**Instructions to follow:** Every line below needs to be reproduced exactly.

Start of Collected material

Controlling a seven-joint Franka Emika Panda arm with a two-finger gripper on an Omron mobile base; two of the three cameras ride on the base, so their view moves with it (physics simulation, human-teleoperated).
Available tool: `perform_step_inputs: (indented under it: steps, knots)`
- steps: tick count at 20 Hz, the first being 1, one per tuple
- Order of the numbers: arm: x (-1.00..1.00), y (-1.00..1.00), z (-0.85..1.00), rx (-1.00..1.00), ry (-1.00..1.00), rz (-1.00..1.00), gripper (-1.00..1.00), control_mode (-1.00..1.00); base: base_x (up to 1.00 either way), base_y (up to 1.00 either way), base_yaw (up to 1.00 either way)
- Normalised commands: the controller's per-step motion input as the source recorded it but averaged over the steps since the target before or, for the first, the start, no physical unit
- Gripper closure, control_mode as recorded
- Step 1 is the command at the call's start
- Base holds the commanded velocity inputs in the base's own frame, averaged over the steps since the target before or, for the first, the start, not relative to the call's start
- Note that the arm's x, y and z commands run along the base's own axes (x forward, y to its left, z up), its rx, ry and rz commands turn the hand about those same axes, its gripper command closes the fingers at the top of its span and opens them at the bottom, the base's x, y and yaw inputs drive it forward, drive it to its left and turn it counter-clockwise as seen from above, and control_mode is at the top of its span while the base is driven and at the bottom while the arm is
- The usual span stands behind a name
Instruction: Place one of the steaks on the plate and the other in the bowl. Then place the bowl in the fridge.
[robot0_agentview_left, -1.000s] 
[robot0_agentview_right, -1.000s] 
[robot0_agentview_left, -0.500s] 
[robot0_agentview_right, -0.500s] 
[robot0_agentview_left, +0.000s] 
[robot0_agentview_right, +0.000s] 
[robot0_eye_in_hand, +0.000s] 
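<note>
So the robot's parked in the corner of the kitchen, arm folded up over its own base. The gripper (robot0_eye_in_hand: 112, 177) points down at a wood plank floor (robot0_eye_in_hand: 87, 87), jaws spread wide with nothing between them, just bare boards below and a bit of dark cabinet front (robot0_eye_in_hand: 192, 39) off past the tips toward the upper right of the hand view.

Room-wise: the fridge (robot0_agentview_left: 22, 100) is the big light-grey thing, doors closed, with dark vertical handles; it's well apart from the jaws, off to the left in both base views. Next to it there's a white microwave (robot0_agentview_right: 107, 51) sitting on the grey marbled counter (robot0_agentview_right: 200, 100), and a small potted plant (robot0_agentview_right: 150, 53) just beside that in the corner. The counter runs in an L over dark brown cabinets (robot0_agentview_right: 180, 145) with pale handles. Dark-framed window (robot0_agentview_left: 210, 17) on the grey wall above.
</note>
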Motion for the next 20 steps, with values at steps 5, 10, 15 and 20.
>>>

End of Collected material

**Solution to this problem:**
Controlling a seven-joint Franka Emika Panda arm with a two-finger gripper on an Omron mobile base; two of the three cameras ride on the base, so their view moves with it (physics simulation, human-teleoperated).
Available tool: `perform_step_inputs: (indented under it: steps, knots)`
- steps: tick count at 20 Hz, the first being 1, one per tuple
- Order of the numbers: arm: x (-1.00..1.00), y (-1.00..1.00), z (-0.85..1.00), rx (-1.00..1.00), ry (-1.00..1.00), rz (-1.00..1.00), gripper (-1.00..1.00), control_mode (-1.00..1.00); base: base_x (up to 1.00 either way), base_y (up to 1.00 either way), base_yaw (up to 1.00 either way)
- Normalised commands: the controller's per-step motion input as the source recorded it but averaged over the steps since the target before or, for the first, the start, no physical unit
- Gripper closure, control_mode as recorded
- Step 1 is the command at the call's start
- Base holds the commanded velocity inputs in the base's own frame, averaged over the steps since the target before or, for the first, the start, not relative to the call's start
- Note that the arm's x, y and z commands run along the base's own axes (x forward, y to its left, z up), its rx, ry and rz commands turn the hand about those same axes, its gripper command closes the fingers at the top of its span and opens them at the bottom, the base's x, y and yaw inputs drive it forward, drive it to its left and turn it counter-clockwise as seen from above, and control_mode is at the top of its span while the base is driven and at the bottom while the arm is
- The usual span stands behind a name
Instruction: Place one of the steaks on the plate and the other in the bowl. Then place the bowl in the fridge.
[robot0_agentview_left, -1.000s] 
[robot0_agentview_right, -1.000s] 
[robot0_agentview_left, -0.500s] 
[robot0_agentview_right, -0.500s] 
[robot0_agentview_left, +0.000s] 
[robot0_agentview_right, +0.000s] 
[robot0_eye_in_hand, +0.000s] 
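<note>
So the robot's parked in the corner of the kitchen, arm folded up over its own base. The gripper (robot0_eye_in_hand: 112, 177) points down at a wood plank floor (robot0_eye_in_hand: 87, 87), jaws spread wide with nothing between them, just bare boards below and a bit of dark cabinet front (robot0_eye_in_hand: 192, 39) off past the tips toward the upper right of the hand view.

Room-wise: the fridge (robot0_agentview_left: 22, 100) is the big light-grey thing, doors closed, with dark vertical handles; it's well apart from the jaws, off to the left in both base views. Next to it there's a white microwave (robot0_agentview_right: 107, 51) sitting on the grey marbled counter (robot0_agentview_right: 200, 100), and a small potted plant (robot0_agentview_right: 150, 53) just beside that in the corner. The counter runs in an L over dark brown cabinets (robot0_agentview_right: 180, 145) with pale handles. Dark-framed window (robot0_agentview_left: 210, 17) on the grey wall above.
</note>
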Motion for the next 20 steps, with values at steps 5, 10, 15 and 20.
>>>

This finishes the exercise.